To turn Internet of Anything data into usable information
Hortonworks, a provider of open enterprise Hadoop, today announced it has signed a definitive agreement to acquire Onyara, the creator of and key contributor to Apache NiFi, a top level opensource project that is an easy to use, powerful and reliable system to process and distribute data.
The acquisition of Onyara by Hortonworks will make it easy for customers to automate and secure data flows and to collect, conduct and curate real time business insights and actions derived from data in motion.

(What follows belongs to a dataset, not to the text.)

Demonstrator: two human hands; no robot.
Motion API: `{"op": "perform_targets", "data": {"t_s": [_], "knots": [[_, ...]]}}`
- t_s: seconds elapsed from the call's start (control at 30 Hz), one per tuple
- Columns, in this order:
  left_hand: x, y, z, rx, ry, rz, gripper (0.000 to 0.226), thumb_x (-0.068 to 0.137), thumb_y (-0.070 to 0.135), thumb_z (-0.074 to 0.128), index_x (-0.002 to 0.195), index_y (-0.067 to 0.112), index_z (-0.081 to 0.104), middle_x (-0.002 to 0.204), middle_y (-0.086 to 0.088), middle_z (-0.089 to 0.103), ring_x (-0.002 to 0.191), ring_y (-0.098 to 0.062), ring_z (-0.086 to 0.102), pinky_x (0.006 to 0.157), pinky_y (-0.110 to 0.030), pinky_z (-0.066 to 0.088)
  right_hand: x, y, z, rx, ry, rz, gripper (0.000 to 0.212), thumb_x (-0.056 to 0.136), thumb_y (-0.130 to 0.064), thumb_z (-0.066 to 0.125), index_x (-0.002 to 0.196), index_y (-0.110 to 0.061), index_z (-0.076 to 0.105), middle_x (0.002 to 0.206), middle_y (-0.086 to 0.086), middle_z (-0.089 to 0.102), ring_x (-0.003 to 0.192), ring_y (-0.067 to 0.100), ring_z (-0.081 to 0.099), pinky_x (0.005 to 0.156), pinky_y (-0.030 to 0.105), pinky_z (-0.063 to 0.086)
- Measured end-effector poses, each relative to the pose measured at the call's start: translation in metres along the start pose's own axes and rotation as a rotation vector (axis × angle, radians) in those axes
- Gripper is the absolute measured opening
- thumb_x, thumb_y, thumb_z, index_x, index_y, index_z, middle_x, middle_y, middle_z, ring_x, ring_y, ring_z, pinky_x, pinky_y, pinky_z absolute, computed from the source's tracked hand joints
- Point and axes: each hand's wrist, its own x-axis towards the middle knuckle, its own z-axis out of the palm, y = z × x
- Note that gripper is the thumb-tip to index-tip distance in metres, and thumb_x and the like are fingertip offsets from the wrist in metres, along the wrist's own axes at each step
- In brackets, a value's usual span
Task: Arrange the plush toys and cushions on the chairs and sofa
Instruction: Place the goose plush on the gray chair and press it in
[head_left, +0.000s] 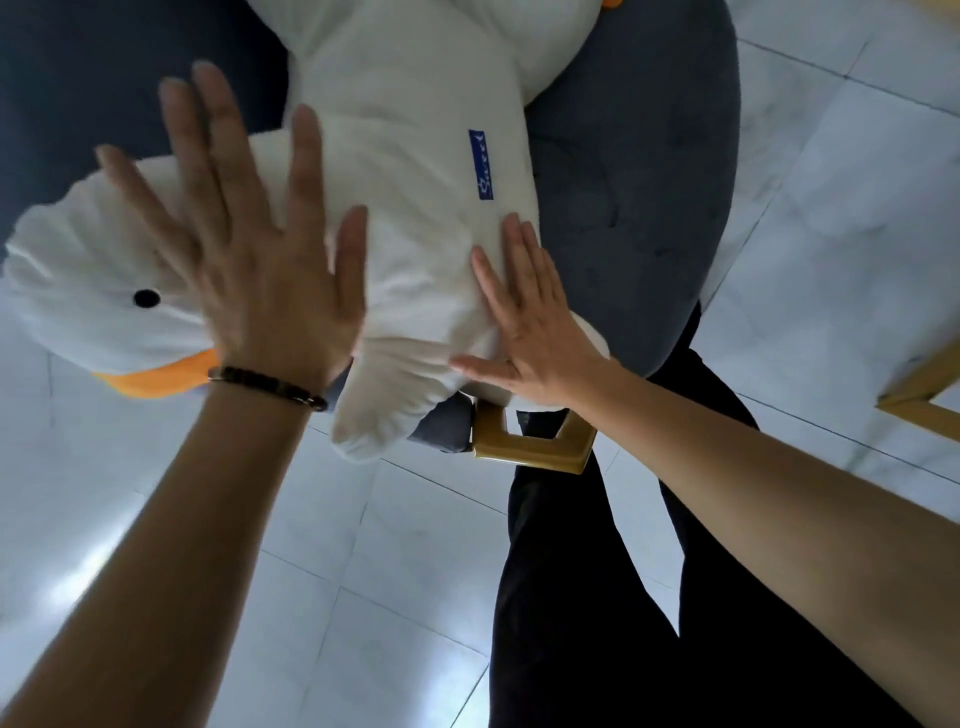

As a result of the acquisition, Hortonworks is introducing Hortonworks DataFlow powered by Apache NiFi which is complementary to the industry’s major open enterprise Hadoop platform, Hortonworks Data Platform (HDP).
The transaction is expected to close in the third quarter of 2015.
According to the Apache Hadoop website, the Apache Hadoop project develops opensource software for reliable, scalable, distributed computing. The Apache Hadoop software library is a framework that allows for the distributed processing of large data sets across clusters of computers using simple programming models; the library is designed to detect and handle failures at the application layer, so delivering a highly-available service on top of a cluster of computers, each of which may be prone to failures.
A new data paradigm that includes data from machines, sensors, geo-location devices, social feeds, clickstreams, server logs and more is fuelling what Hortonworks terms the ‘Internet of Anything’ (IoAT), driving the need for trusted insights from data at the very edge to the data lake in real time with full fidelity.
Many IoAT applications need two way connections and security from the edge to the datacentre. This results in a ‘jagged edge’ that increases the need for security but also data protection, governance and provenance. These applications also need access to both data in-motion and data at-rest, the company said.
While the majority of today’s solutions are custom-built, loosely secured, difficult to manage and not integrated, Hortonworks DataFlow powered by Apache NiFi will simplify and accelerate the flow of data in motion into HDP for full fidelity analytics, the company claimed. Combined with HDP, these complementary offerings will give customers a holistic set of secure solutions to manage and find value in the increasing volume of streaming IoAT data.
“Hortonworks is focused on doing everything possible to enable our customers to transform their business through data-driven insights and actions,” said Rob Bearden, chief executive officer at Hortonworks. “Onyara’s impressive work on security and simplicity in NiFi, combined with their commitment to open source makes for a perfect addition to our technology team.”
Apache NiFi was made available through the NSA Technology Transfer Programme in autumn 2014. Over the past eight years, Onyara’s engineers were the key contributors to the US government software project that evolved into Apache NiFi. In July 2015, NiFi became a Top-Level Project, signifying that its community and technology have been successfully governed under the Apache Software Foundation.
Said Joe Witt, chief technology officer at Onyara: “Nearly a decade ago when IoAT began to emerge, we saw an opportunity to harness the massive new data types from people, places and things, and deliver it to businesses in a uniquely secure and simple way. We look forward to joining the Hortonworks team and continuing to work with the Apache community to advance NiFi.”
Said Alexandar Ryabov, senior director of data engineering at Wargaming.Net: “NiFi addresses dataflow challenges we have right now and provides upside for where we’re heading. It is also a big win for us that it is designed for the global enterprise.”
Added Craig Connell, chief technology officer at Leverege: “The NiFi user interface and ease of extension have made it extremely easy to get up and running and even customize. It is great that NiFi also easily integrates with other parts of the Apache Big Data world like Spark, Kafka and Hadoop.”